Вставая из-за стола, Екатерина Павловна повторила свое приглашение посетить их в любое время. И Карамзин, впервые приехав в Тверь в начале 1810 года, прогостил у Екатерины Павловны шесть дней. Все эти дни он обедал во дворце, читал княгине и ее супругу отрывки из еще не опубликованной «Истории».
«Они пленили меня своей милостью, — написал Карамзин потом брату. — Великая княгине умна и деликатна одновременно, а ее супруг уже прекрасно понимает по-русски, хотя в разговоре предпочитает более привычный для него по дворцовой жизни французский. Если же и сам император заинтересуется моим скромным трудом, то можно будет считать, что жизнь моя была не напрасной. Ее императорское высочество простерло свою любезность до того, что пригласила меня приехать снова, уже с супругой…»
— Вы совершенно очарованы господином Карамзиным, — заметила Мария после отъезда писателя. — Точнее, его талантом. Осмелюсь сказать, это, пожалуй, лучшее из того, что я читала по русской истории.
— Почему же вы не сказали это самому Карамзину? — с улыбкой спросила Екатерина.
— Вряд ли мое мнение хоть что-то для него значит, — пожала плечами Мария. — Мне вполне достаточно того, что довольны вы.
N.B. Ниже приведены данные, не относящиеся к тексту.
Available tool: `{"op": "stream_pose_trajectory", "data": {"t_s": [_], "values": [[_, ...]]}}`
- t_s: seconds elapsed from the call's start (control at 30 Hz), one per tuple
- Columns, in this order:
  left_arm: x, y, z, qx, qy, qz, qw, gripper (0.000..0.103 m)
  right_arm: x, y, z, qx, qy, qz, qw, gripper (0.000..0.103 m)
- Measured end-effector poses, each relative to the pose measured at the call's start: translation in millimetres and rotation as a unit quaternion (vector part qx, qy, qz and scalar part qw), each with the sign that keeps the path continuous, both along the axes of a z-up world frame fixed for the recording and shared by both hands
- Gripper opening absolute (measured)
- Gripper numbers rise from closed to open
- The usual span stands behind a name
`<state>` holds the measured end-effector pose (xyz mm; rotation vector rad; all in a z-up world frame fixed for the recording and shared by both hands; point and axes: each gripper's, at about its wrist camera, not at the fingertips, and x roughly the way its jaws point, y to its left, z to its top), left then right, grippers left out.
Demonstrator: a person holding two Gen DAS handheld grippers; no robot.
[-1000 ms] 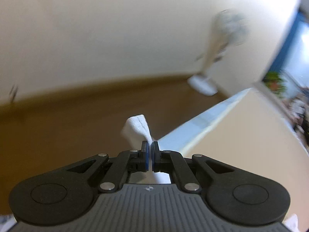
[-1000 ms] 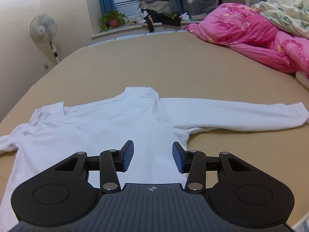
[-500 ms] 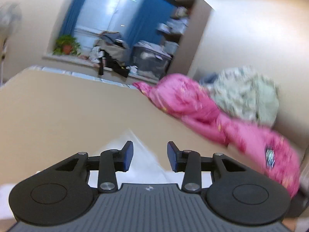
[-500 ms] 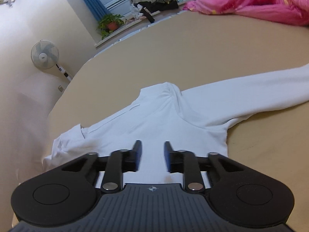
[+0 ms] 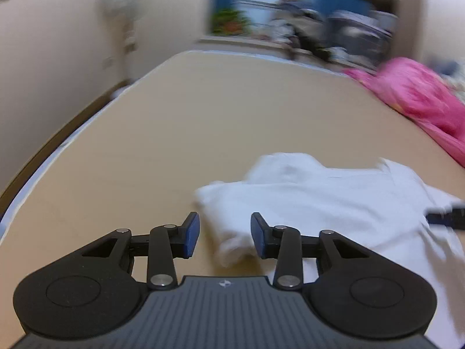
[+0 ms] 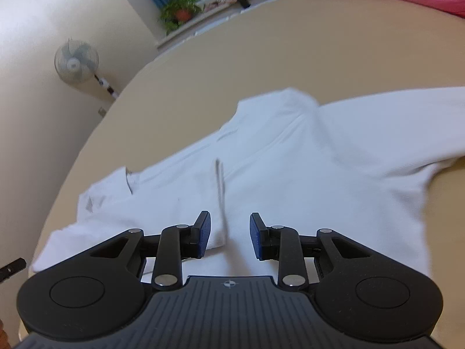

— А я очень хочу, чтобы с сочинением ознакомился мой брат. Право, ему это пойдет только на пользу.
— Поэтому вы пригласили господина историка приехать в следующий раз с красавицей-женой?
— Что ты имеешь в виду?
— Его императорское величество — знаток женской красоты, и мадам Карамзина может быть самым лучшим предисловием к историческому труду ее супруга.
— А вы не слишком циничны, мадемуазель Алединская? — сухо спросила Екатерина.
Великая княгиня терпеть не могла, когда кто-то раскрывал ее потаенные замыслы, а Мария, как всегда, попала в самую точку.
— Нижайше прошу прощения, ваше императорское высочество, — смиренно склонилась в реверансе Мария. — Я действительно забылась.
Долго сердиться на свою наперсницу Екатерина никогда не могла. Да и события развивались не совсем так, как ей хотелось бы. Императора не было в Твери, когда Карамзин приехал туда во второй раз вместе со своей супругой. Так что красота — бесспорная, чисто русская, чуть холодноватая красота — Катерины Андреевны привела в восхищение лишь тверской двор.
Но мадам Карамзина держалась так просто и естественно, словно понятия не имела о своей привлекательности. Пять дней, в Твери, в гостиной собирался избранный кружок, обсуждавший вопросы, касающиеся русской жизни, — начиная от литературы и заканчивая внутренней и внешней политикой. И Катерина Андреевна, хотя и была молчалива, время от времени делала весьма умные и тонкие замечания.
Екатерина Павловна не любила женской дружбы, делая исключение разве что для своей ближайшей фрейлины, но на всю свою жизнь сохранила к супруге Карамзина теплое и уважительное отношение, как к эталону сочетания ума и женственности.